The opinion of the court was delivered by: Urbina, District Judge.


Granting the Defendant's Motion for Reconsideration of Sentence


Mr. Opeyemi M. Akintomide last appeared before this court in December 1997 for sentencing on a drug-related offense. Since then, his case has taken a number of procedural turns through the D.C. Circuit. Mr. Akintomide has now returned to this court on remand from the Court of Appeals for reconsideration of his 1997 sentence. In the interest of clarity, the court will briefly describe the procedural history of the case before addressing the merits of Mr. Akintomide's motion for reconsideration


On June 26, 1997, a grand jury returned an indictment charging the defendant with Unlawful Possession with Intent to Distribute 500 Grams of Cocaine in violation of 21 U.S.C. § 841(a)(1) and (b)(1)(B)(ii). On August 15, 1997, this court denied the defendant's motion to suppress tangible evidence and post-arrest statements. See Tr. of Mot. Hr'g dated Aug. 15, 1997 ("Tr. I") at 31. Thereafter, the defendant entered a plea of guilty to the charged offense. See Tr. of Plea Hr'g dated Aug. 20, 1997 ("Tr.II") at 2. On August 21, 1997, having learned that the drug involved in the offense was heroin, not cocaine, the grand jury returned a superseding indictment charging the defendant with Unlawful Possession and Intent to Distribute 100 Grams or More of Heroin in violation of 21 U.S.C. § 841(a)(1) and (b)(1)(B)(i). The defendant pleaded guilty to this charge on September 8, 1997.

On December 3, 1997, the court sentenced the defendant to 78 months in prison, 5 years of supervised release, and a special assessment of $100.00. The defendant immediately appealed to the D.C. Circuit on the ground that he received ineffective assistance of counsel in violation of the Sixth Amendment to the U.S. Constitution. To this end, the defendant advanced two arguments: first, that his attorney had failed to present adequate evidence at the suppression hearing; and second, that his attorney had failed to request a reduction in his offense level under section 3B1.2 of the U.S. Sentencing Guidelines ("U.S.S.G.").*fn1

On April 22, 1999, a three-judge panel of the D.C. Circuit rejected the defendant's claim that he had received ineffective assistance of counsel at the suppression hearing. On that same day, the full Court sua sponte ordered an en banc rehearing of the defendant's second claim, namely, whether the failure to request a sentence reduction under U.S.S.G. § 3B1.2 constituted ineffective assistance of counsel. Before the rehearing took place, however, the government changed its position on the proper scope of section 3B1.2. Specifically, the government repudiated its earlier position that the defendant was per se ineligible for a downward adjustment under section 3B1.2. Instead, the government argued that there was no reasonable likelihood that the defendant, who was held accountable only for the drugs he carried, would have been able to demonstrate that he was entitled to a downward sentence adjustment under section 3B1.2.

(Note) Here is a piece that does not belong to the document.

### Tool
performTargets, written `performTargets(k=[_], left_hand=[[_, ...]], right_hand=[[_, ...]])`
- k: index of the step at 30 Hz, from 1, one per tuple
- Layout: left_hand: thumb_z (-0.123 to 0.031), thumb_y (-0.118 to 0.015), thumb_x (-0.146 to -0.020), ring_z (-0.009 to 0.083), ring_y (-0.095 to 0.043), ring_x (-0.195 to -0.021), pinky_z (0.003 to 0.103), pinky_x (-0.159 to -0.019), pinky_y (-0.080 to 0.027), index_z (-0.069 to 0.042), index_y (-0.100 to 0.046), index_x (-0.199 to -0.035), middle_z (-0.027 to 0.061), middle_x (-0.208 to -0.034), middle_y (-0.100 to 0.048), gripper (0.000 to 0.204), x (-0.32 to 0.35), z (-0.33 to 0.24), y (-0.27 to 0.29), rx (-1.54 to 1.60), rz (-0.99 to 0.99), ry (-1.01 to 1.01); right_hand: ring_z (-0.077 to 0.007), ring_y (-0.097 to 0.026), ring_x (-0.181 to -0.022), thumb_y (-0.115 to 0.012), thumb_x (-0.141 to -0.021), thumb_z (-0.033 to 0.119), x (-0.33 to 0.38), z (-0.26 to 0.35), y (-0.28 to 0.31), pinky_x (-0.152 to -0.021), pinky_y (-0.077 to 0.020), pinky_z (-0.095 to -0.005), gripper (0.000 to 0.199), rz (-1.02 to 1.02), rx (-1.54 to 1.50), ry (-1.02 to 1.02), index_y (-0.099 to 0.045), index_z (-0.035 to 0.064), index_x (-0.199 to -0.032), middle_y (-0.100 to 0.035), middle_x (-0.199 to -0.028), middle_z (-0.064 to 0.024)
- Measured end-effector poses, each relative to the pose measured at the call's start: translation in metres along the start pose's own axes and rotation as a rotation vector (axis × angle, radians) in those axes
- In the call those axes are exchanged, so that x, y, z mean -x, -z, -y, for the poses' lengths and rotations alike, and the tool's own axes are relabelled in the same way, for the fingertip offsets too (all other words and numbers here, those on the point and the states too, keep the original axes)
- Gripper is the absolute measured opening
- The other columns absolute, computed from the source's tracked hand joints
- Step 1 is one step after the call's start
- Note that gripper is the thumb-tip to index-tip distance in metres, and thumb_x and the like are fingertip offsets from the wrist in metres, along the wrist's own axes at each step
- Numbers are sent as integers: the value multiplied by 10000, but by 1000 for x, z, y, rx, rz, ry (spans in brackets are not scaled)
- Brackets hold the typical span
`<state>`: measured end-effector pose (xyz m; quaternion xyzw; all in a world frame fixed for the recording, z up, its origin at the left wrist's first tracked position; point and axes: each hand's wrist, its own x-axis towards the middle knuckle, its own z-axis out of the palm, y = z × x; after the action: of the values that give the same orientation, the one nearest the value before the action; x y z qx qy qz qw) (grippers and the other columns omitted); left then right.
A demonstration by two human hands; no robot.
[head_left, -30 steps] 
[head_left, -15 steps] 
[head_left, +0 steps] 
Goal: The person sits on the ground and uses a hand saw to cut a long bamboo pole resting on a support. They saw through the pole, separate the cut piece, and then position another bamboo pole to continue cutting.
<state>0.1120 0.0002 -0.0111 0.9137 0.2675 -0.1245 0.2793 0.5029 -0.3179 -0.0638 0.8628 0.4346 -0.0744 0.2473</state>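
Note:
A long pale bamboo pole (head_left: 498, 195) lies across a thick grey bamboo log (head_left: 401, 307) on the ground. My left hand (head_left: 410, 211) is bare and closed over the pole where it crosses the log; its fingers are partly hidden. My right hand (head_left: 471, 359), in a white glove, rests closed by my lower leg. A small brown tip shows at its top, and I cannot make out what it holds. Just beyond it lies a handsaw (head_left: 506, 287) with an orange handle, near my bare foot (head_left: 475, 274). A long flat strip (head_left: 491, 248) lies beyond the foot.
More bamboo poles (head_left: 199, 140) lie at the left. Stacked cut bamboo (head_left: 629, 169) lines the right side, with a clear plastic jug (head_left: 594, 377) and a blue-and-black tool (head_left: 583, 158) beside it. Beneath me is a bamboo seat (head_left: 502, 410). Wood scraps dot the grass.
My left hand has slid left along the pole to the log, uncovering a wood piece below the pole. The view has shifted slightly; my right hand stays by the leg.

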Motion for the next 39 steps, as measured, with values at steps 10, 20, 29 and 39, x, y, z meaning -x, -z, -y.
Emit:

As a result of the government's change in position, the full en banc panel of the Court of Appeals returned the case to the original three-judge panel. The panel then remanded the case to this court for "reconsideration in light of the government's changed position." In response, on April 30, 2000, this court ordered the parties to submit memoranda regarding defense counsel's failure to request a downward adjustment pursuant to U.S.S.G. § 3B1.2.


A. The Offense

On June 2, 1997, Officer Barbara Lyles, a plainclothes police officer with the D.C. Metropolitan Police Department ("MPD"), approached Mr. Akintomide in the Greyhound Bus Station in Northeast Washington, D.C. See Tr. of Mot. Hr'g dated Aug. 14, 1997 ("Tr.III") at 8-10. Mr. Akintomide had just stepped off a bus arriving from Cleveland, Ohio. See id. Officer Lyles identified herself as a police officer and explained that she was speaking to bus passengers to determine whether they were carrying drugs or guns. See id. at 12-13. Mr. Akintomide, who appeared nervous, told Officer Lyles that Washington, D.C. was his final destination but that he did not know the name of his hotel or how long he intended to stay. See id. at 13, 34-35.

Officer Lyles then conducted a consent search of Mr. Akintomide's bag and retrieved $1,000 in cash and six "hard object[s] that had red pepper or cayenne pepper around [them]." See id. at 12, 14, 18, 21-22. Aware that red pepper and cayenne are often used to camouflage the smell of drugs from dog sniffs, Officer Lyles confirmed that the six objects contained narcotics and signaled for the other members of the MPD drug-interdiction unit to arrest Mr. Akintomide. See id. at 14.

At the police station, the defendant waived his Miranda rights and confessed that he was transporting narcotics to Washington, D.C. at the request of a man from Chicago named Babatunde. See id. at 69. The defendant explained that in June 1997, Babatunde — who was his mother's boyfriend — asked him to travel to Cleveland to pick up a package. See id. Babatunde took the defendant to the bus station in Chicago, bought him a ticket to Cleveland, and placed him on the bus. See id. Babatunde instructed the defendant that he was to meet an individual named Olatunde, whom the defendant did now know, outside the Cleveland bus station. See PSR ¶ 7. In accordance with these instructions, the defendant met Olatunde outside the bus station. See id. Olatunde, who was wearing "flashy clothes" and driving a "flashy car," gave the defendant $1,000 in cash and a black tote bag, and instructed him to deliver the bag to an unidentified person at the D.C. Greyhound Station. See id. The defendant claimed that he did not know what the bag ...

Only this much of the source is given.